Creative audacity and innovation often take a backseat to rigid regulatory adherence in pharma advertising—but there are exceptions.

Fran Pollaro

If you compare top consumer ads with top pharma ads, the difference is usually pretty glaring. But there’s a reason.

Pharma advertisers are on a different playing field. Due to the rules that govern the industry, there’s a need to be clear, precise, and medically accurate while ensuring fair balance between risks and benefits. This often leaves little room for creative storytelling or innovation. Many pharma companies simply don’t want to open themselves up to warning letters, fines, or legal action. Thus, they toe the line.

Pharma creatives, though focused on winning business, often pine for brave clients who are more willing to push the boundaries between risk and unrestrained creativity. But their creative process is often overseen by conservative gatekeepers of compliance known as the medical, legal, and regulatory (MLR) teams, who ensure that the content adheres to regulatory guidelines while representing the product truthfully and responsibly. While some MLR teams offer more flexibility and help creatives walk on the edge and be a bit bolder, the majority tend to quash any inkling of risk. If you’re looking to push boundaries, you’re going to need the former.

Pharma TV advertisements

In the pharma industry, TV ads frequently follow a similar formula: highlight patients before and after treatment, accompanied by cheerful music and voiceovers detailing the drug’s benefits, and then seemingly racing through potential side effects at the end to adhere fair balance mandates. One example of this formula is female birth control ads. A visit to iSpot.tv and a perusal of their “Female Contraceptives TV Commercials” section reveals multiple spots adhering to this template.

But then! Then you’ll come across an outlier—an extraordinary example of what can be done in terms of storytelling. It blends humor, grace, and resolute female confidence with a visually stimulating set and a wonderful advocate.
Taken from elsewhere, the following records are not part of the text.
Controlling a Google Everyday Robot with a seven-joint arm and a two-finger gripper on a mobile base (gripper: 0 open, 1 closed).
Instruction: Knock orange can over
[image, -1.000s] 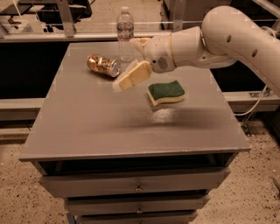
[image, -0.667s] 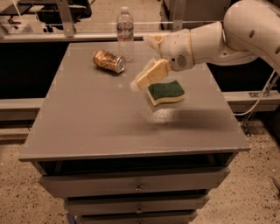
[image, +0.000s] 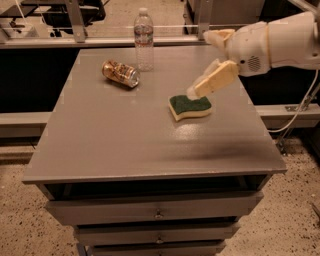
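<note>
The orange can (image: 120, 73) lies on its side just left of the water bottle (image: 143, 37) — knocked over, I judge — while the gripper (image: 200, 65), fingers apart and empty, has withdrawn to the bottle's right.

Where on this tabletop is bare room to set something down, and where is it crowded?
Free: table front half, sponge to edge, and the left strip beside the orange can. Crowded: the back, with can, water bottle, and the gripper above the sponge.
</note>
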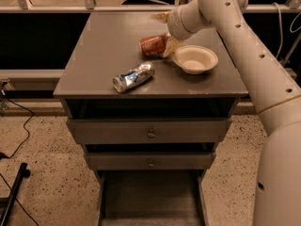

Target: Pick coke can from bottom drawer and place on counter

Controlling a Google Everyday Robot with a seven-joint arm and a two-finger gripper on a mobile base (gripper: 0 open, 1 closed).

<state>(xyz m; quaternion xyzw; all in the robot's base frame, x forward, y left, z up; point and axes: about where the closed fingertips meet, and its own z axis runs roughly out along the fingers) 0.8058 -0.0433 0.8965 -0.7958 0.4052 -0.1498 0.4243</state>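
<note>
You see a dented silver-and-blue can (133, 76) lying on its side, and a cream bowl (195, 60) apart from it, further right.

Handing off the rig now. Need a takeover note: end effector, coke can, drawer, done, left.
End effector: over the counter, rear right, at the coke can's right end; grip unclear.
Coke can: on its side, just left of the bowl, behind the silver can; cannot tell whether it touches the counter.
Bottom drawer: open.
Done: coke can is out of the drawer and up at the counter.
Left: confirm it rests on the counter, release, retract the arm.
</note>
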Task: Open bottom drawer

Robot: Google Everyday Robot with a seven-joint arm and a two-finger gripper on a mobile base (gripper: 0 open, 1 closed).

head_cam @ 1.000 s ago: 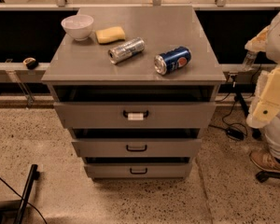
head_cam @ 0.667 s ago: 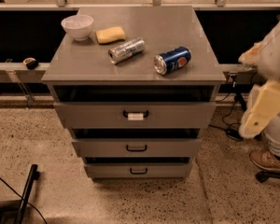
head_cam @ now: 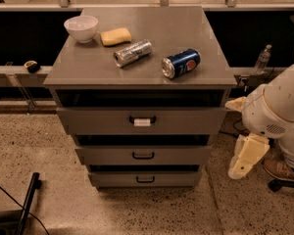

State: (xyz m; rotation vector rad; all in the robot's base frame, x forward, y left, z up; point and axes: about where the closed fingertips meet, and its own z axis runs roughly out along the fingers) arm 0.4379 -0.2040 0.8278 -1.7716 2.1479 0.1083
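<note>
Our gripper (head_cam: 246,156) has dropped low beside the cabinet (head_cam: 88,68), closer to the bottom drawer (head_cam: 112,179), whose handle (head_cam: 145,179) is still untouched. We can't tell if it's clenched or released.

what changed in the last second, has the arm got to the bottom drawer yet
The arm swung down and slightly left, bringing the gripper low beside the right side of the cabinet, apart from it and holding nothing. The bottom drawer has not moved, and neither have the bowl, sponge, silver can and blue can on top.
</note>
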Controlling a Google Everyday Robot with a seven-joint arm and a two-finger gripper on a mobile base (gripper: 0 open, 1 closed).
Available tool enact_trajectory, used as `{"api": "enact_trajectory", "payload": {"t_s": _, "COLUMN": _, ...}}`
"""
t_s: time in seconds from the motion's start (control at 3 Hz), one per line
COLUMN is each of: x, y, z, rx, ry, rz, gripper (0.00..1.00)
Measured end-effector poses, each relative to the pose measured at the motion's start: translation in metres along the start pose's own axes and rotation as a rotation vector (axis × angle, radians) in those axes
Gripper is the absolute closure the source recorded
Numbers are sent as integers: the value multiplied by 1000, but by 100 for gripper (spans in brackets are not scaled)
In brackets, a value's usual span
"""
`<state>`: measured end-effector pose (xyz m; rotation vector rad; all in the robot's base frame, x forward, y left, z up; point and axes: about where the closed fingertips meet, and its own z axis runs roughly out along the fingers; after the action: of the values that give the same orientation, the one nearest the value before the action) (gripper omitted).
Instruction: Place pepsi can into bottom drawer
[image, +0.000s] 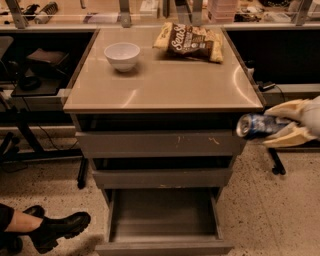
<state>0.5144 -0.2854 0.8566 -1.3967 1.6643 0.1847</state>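
Note:
My gripper (280, 125) comes in from the right edge, beside the cabinet's right side at the height of the top drawer. Its pale fingers (287, 108) are shut on the pepsi can (255, 125), a blue can lying on its side with its silver end facing left. The can overlaps the cabinet's right front corner in the view. The bottom drawer (162, 245) is pulled open below, a wide box with nothing in it. It lies lower and to the left of the can.
On the tan cabinet top (165, 85) stand a white bowl (122, 55) and a brown-and-yellow chip bag (190, 42). The two upper drawers (160, 145) are slightly ajar. A person's black boot (60, 227) rests on the floor at lower left. Dark table legs (274, 162) stand right.

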Motion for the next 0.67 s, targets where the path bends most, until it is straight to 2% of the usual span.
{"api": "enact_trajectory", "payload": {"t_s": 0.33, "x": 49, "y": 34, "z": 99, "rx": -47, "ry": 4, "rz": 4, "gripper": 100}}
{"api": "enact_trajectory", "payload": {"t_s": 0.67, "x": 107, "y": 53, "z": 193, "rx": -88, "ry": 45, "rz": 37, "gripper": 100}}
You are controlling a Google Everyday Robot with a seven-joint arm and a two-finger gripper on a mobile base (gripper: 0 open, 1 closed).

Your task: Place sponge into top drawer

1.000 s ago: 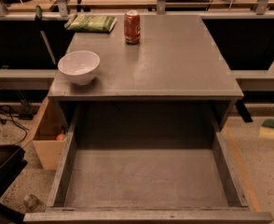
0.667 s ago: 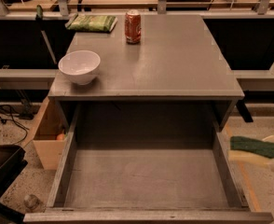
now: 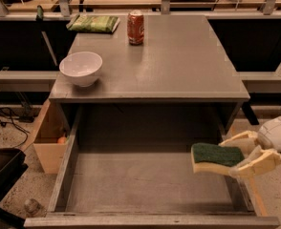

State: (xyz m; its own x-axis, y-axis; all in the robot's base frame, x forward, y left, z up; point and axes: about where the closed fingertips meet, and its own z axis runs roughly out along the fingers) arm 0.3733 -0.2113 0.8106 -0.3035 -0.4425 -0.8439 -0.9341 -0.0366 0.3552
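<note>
- Lower right of frame: the gripper point(image 3: 236, 157) clamps the sponge point(image 3: 214, 155), green side up, above the right side of the top drawer point(image 3: 131, 178).
- Best carried leftward over the drawer's bare floor, lowered clear of the wall, then released.

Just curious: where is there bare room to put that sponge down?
The top drawer has a wholly bare floor; the gripper holds the sponge over its right side. The cabinet top is free right of the bowl and can; the packet crowds its back-left.
</note>
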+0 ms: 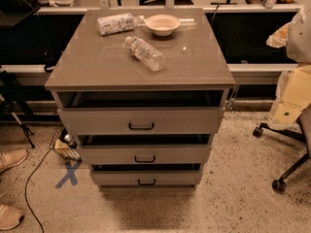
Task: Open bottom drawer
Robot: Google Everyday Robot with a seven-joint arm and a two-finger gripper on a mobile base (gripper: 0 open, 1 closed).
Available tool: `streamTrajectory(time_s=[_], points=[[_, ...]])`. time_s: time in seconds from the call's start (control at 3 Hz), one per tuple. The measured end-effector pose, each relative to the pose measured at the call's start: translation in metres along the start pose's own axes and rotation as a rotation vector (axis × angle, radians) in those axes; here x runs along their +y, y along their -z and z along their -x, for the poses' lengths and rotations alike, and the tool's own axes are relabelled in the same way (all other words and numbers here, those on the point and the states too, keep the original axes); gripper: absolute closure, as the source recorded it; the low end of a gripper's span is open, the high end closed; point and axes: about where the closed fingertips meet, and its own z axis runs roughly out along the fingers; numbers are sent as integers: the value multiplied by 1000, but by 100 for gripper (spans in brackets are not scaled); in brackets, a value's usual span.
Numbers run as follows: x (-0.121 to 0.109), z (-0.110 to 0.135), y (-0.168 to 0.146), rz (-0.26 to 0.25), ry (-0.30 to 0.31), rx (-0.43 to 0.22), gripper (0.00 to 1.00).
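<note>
The hand is not seen anywhere in the camera view, so it cannot be told how wide it is or whether anything is held. Which way the drawer lies from it cannot be told either.

The bottom drawer (112,178) is found lowest of the three, just above the floor (233,198), under the middle drawer (107,155) and the top drawer (92,121). Its small black handle (146,182) is set in the middle of the front and lies flat, running side to side.

It would likely have to be reached low down and pulled straight out toward the camera.

A clear bottle (145,53) and a bowl (162,24) are left on the tabletop (92,67).
</note>
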Motion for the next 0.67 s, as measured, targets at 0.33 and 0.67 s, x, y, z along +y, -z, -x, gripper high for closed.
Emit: streamTrajectory(time_s=[0.33,0.67], points=[[0,0,0,0,0,0,0],[6,-15,4,-4,-42,8,0]])
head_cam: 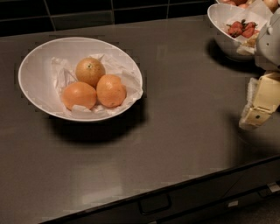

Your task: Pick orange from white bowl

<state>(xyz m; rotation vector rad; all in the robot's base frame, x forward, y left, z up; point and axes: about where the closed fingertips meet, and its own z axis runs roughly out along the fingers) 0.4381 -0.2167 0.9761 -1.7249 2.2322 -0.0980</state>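
Note:
The white bowl [39, 61], wide and shallow and lined with crumpled white paper, sits on the left of the dark counter. In it lie three round fruits. The orange [90, 71] is the duller brownish-yellow one at the back, with a small dark stem dot. Two brighter orange ones [79, 95] [111, 90] lie in front of it. My gripper [259, 111] hangs at the right edge of the camera view, far to the right of the bowl and above the counter, touching nothing.
A second white bowl [225, 26] with red strawberries stands at the back right, just behind my arm. A dark tiled wall [87, 13] runs along the back. The counter's front edge [175, 186] has a drawer handle [155, 203] below it.

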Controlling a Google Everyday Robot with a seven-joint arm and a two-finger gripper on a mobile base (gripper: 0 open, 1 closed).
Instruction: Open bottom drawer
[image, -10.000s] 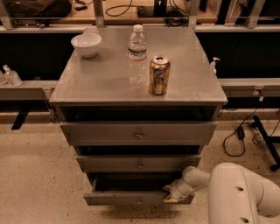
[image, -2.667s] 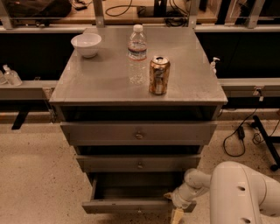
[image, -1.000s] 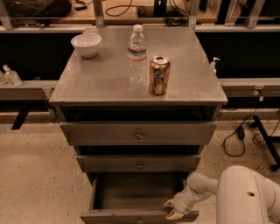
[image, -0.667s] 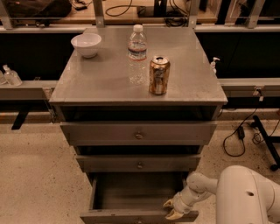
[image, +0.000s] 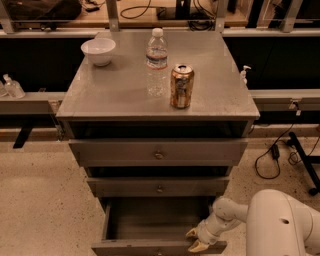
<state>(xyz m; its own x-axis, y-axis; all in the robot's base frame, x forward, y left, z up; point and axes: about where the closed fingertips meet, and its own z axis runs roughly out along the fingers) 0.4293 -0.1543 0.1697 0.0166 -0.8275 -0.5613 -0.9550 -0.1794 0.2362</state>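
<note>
The bottom drawer (image: 150, 227) of the grey metal cabinet is pulled far out, its dark inside showing empty; its front runs along the lower frame edge and its knob is cut off from view. My gripper (image: 196, 240) sits at the drawer front's right end, at the top rim. The white arm (image: 280, 225) reaches in from the lower right. Above it are the middle drawer (image: 159, 188) and the top drawer (image: 158, 154), both shut, each with a small round knob.
On the cabinet top (image: 115, 90) stand a white bowl (image: 98, 50), a clear water bottle (image: 157, 62) and a drink can (image: 181, 86). Cables (image: 272, 155) and a black stand leg (image: 302, 160) lie on the floor to the right. A rail runs behind.
The bottom drawer has slid further out towards the camera over the last seconds, with my gripper moving down and out along with its front. In the last second little has moved.
</note>
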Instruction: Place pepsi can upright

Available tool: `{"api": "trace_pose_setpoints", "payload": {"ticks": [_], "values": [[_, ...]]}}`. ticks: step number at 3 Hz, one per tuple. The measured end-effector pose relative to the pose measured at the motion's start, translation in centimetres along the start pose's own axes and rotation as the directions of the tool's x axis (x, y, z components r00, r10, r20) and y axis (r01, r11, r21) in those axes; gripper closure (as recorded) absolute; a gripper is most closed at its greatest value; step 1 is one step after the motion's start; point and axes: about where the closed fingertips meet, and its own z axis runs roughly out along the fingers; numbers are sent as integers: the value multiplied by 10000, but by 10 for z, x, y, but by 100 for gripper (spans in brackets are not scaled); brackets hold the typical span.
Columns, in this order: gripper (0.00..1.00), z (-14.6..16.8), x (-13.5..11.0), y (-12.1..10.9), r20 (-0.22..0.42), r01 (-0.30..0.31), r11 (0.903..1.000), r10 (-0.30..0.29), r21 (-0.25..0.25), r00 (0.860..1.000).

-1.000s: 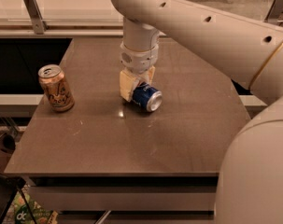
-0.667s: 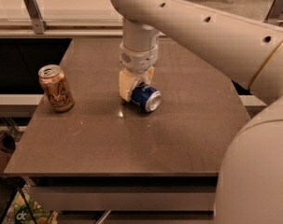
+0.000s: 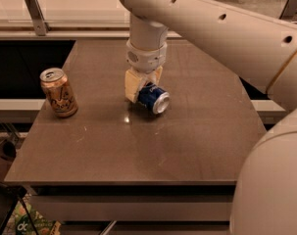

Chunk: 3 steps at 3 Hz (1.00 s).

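Camera view: gripper (image 3: pixel 144 87) hanging over middle of table (image 3: pixel 197 141), jaws clamping pepsi can (image 3: pixel 154 99) by its blue body. Can lying on its side, silver end facing front-right; touching tabletop or just clear, cannot tell. Step calling for firm hold, wrist turning until can axis is vertical, base settling flat before letting go. Arm (image 3: pixel 211 28) arching in from upper right, wrist pointing straight down. Orange-tan can (image 3: pixel 59 93) standing well apart, left.
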Motion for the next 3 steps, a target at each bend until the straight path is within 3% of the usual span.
{"api": "trace_pose_setpoints", "payload": {"ticks": [1, 2, 3], "values": [[100, -22, 7, -10, 508, -205, 9995, 191, 256, 9985], [100, -48, 19, -20, 1511, -375, 9987, 318, 352, 9880], [100, -72, 25, -29, 2988, -361, 9990, 260, 282, 9540]]}}
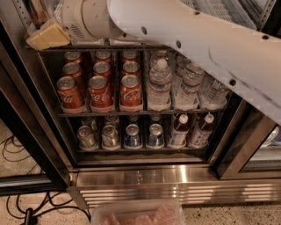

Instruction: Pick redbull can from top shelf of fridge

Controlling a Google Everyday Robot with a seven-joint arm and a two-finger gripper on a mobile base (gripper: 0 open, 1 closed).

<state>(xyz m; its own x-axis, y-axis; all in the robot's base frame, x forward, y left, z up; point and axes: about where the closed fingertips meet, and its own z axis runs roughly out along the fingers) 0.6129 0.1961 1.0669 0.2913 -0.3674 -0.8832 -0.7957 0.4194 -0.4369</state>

And it has rewatchability!

The Phexxi campaign

“Welcome to my vagina. In here, I make the rules,” Annie Murphy, star of Schitt’s Creek, states in the first line of the commercial.1 The declaration is powerful and definitive, designed to immediately gain the attention of women while simultaneously advocating for them. The actress speaks on Evofem Biosciences’ Phexxi, an innovation in female contraception—the first FDA-approved, non-hormonal, on-demand (use it when you need it) birth control method in the US. Phexxi stands out from other birth control methods due to a lack of hormonal side effects (e.g., weight gain and mood swings).

“Phexxi is a disruptor in a category that hadn’t seen innovation in decades, frankly. A lot of women had left the birth control category altogether after years of struggling with hormonal side effects, which ultimately resulted in many just tuning out and giving up on birth control,” Jillian Watkins, SVP, creative director at McCann Health New Jersey, told Pharm Exec. “Our challenge was to match Phexxi’s disruption, re-energize the category, and reawaken the dialogue between women and their HCPs/OBGYNs.”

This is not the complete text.